RE: Newbie questions: 1) Surrogates in WinXP? 2) Unicode in PostS cript?

From: Carl W. Brown (cbrown@xnetinc.com)
Date: Sat Apr 10 2004 - 10:31:03 EDT

Next message: Peter Kirk: "Variant positions of combining marks"

Previous message: Peter Kirk: "Re: [hebrew] Re: Draft proposal for Unicode encoding of holam male"
In reply to: Markus Scherer: "Re: Newbie questions: 1) Surrogates in WinXP? 2) Unicode in PostS cript?"
Messages sorted by: [ date ] [ thread ] [ subject ] [ author ] [ attachment ]
Mail actions: [ respond to this message ] [ mail a new topic ]

Markus,

> Rick Cameron wrote:
>> IMHO, that's a bit misleading. The String class
>> itself does not appear to be
>> aware of SMP characters. It clearly uses
>> UTF-16, and the length it reports
>> is the number of code units, not the number
>> of characters or graphemes in the string.
>
> There is no contradiction between using UTF-16 (or UTF-8) and
> handling all of Unicode. The same is
> true for ICU where we kept 16-bit strings to not break our users
> but started handling supplementary
> characters in 2000. Everyone else is going down that path when
> supplementary characters become
> important to them and their users. Java 1.5 is on its way there.

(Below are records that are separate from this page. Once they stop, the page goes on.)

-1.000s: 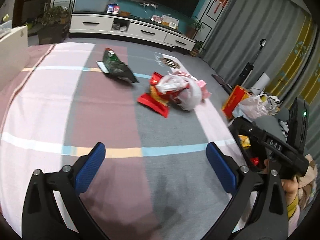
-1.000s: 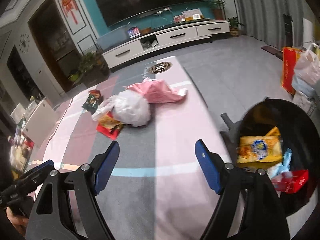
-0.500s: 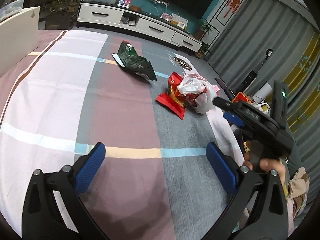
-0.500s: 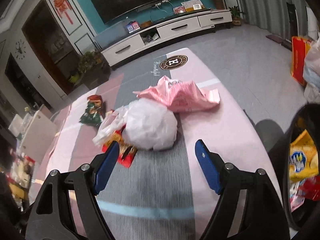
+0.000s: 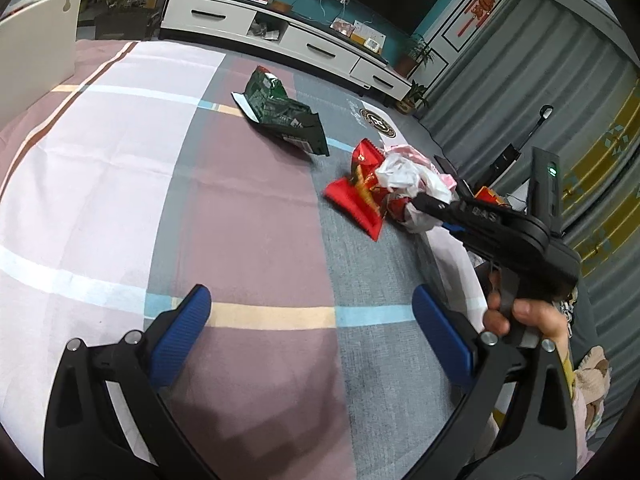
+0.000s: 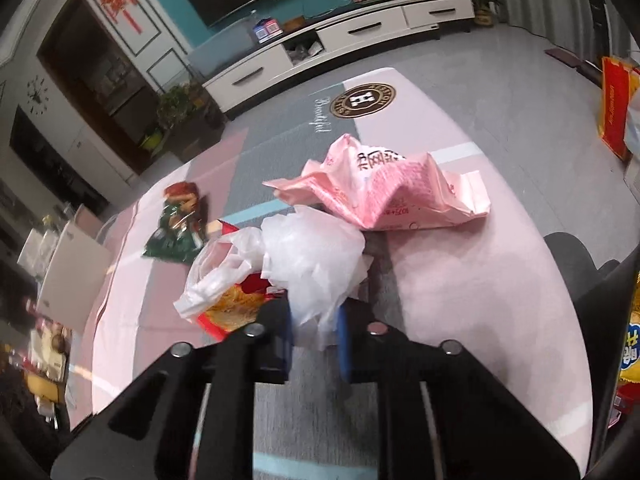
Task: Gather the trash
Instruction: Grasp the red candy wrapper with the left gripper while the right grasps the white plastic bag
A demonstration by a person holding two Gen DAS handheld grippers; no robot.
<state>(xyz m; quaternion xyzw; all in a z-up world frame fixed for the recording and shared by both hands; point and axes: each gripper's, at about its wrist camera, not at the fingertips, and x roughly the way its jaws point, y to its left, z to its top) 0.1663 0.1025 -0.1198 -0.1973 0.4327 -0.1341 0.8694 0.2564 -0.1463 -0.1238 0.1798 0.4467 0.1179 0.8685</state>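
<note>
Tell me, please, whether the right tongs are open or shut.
Shut: the right tongs pinch the white plastic bag between their blue pads.

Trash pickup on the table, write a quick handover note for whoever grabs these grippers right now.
Right gripper: jaws shut on the white plastic bag, which still lies on the table.
Left gripper: open, empty, hovering over the near part of the cloth.
Still on the table: red snack wrapper partly under the white bag, pink wrapper just behind it, green snack bag farther off.
Done: some wrappers already lie in the black bin at the table's right edge.
Left: carry the white bag to the bin, then the other three pieces.
</note>
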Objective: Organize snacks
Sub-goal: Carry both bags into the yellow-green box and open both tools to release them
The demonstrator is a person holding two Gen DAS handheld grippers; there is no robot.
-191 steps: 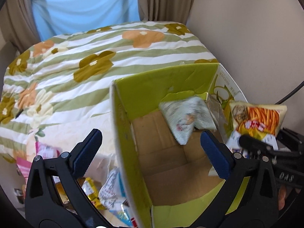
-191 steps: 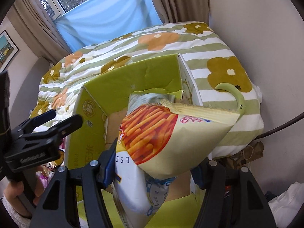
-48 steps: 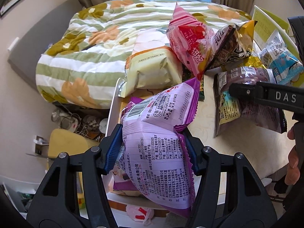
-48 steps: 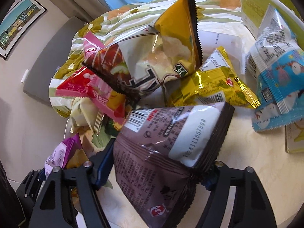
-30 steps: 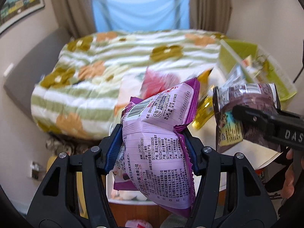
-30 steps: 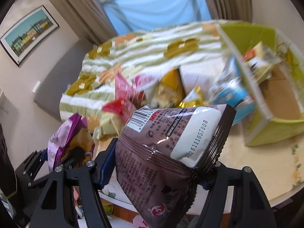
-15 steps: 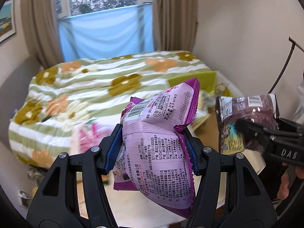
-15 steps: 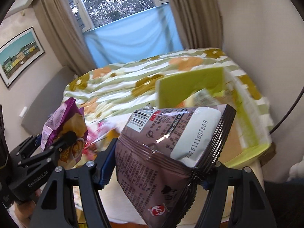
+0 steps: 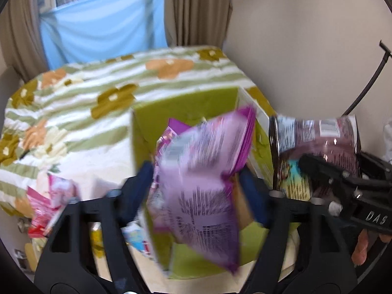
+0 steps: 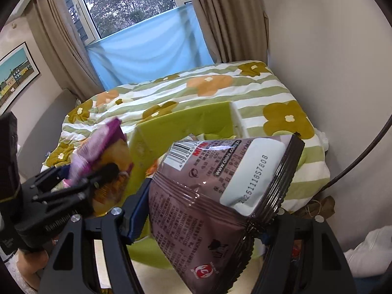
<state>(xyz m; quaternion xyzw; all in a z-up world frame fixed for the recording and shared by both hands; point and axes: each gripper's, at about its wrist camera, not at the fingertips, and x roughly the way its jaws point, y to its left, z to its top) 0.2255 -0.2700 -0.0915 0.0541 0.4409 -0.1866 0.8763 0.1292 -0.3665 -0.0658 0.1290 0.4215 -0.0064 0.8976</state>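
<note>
My left gripper (image 9: 198, 188) hangs over the green cardboard box (image 9: 181, 107). Its jaws stand apart and the purple snack bag (image 9: 203, 171) between them is blurred and tilted, loose of the pads. My right gripper (image 10: 203, 223) is shut on a brown snack bag (image 10: 220, 196) just right of the box (image 10: 186, 122). The brown bag (image 9: 316, 144) and the purple bag (image 10: 98, 147) each show in the other wrist view.
A bed with a green striped flower quilt (image 9: 98, 90) lies behind the box. Loose snack bags, one pink (image 9: 49, 203), lie on the table left of the box. A wall (image 10: 330, 61) and a black cable (image 10: 362, 156) are on the right.
Both grippers have swung from the snack pile to the green box. My left gripper's jaws have spread and the purple bag has come loose and tipped; the right still grips the brown bag.
</note>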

I found that in most cases the most important thing to know about length is
the number of code units because in most cases you are concerned about
buffer sizes. If you really need to know the number of real characters then
it is easy to test. What does the number of characters actually mean to
your applications when characters vary is size, are combining, etc. How
would you use the number of characters in a program that supports Japanese,
Thai and Arabic?

I did however find that variants of srtncpy, strncat etc that will only copy
whole characters is a useful tool. The function will return the number of
code units actually copied instead of a string pointer which you already
have. It is especially nice for C programs to add a null to the end if you
end up with unused code units. For example if I copy 200 code units to a
buffer it will only copy 199 if the 200th is a leading surrogate and the
will insert a null in the buffer instead of the leading surrogate so that if
your application sticks a null in the 201th code unit you will still have a
valid sub string.

This is even more important with character sets like UTF-8 if you do not
want to split characters across buffers.

> > Does anyone know of a String class, in C++, Java or .NET, that hides the
> > actual encoding used, and provides a public API based on code points?
>
> Possible, but that would be inefficient. If you have
> a mismatch between your API semantics and your
> implementation on such a fundamental level, then you
> incur a performance penalty. Either you
> increase your operation time because you have to
> translate indexes on the fly, or you increase your
> memory use because you have to keep and maintain a map.
> You can optimize it, of course, especially
> for UTF-16 where surrogate pairs will be extremely
> rare, but there is very little point in not
> indexing 16-bit code units.

I think and ICU has demonstrated that there are algorithms that are very
efficient that provide code point compares for UTF-16 data. This solves the
problem of processing in UTF-16 and using a UTF-8 database or the other way
around.

Carl

Next message: Peter Kirk: "Variant positions of combining marks"
Previous message: Peter Kirk: "Re: [hebrew] Re: Draft proposal for Unicode encoding of holam male"
In reply to: Markus Scherer: "Re: Newbie questions: 1) Surrogates in WinXP? 2) Unicode in PostS cript?"
Messages sorted by: [ date ] [ thread ] [ subject ] [ author ] [ attachment ]
Mail actions: [ respond to this message ] [ mail a new topic ]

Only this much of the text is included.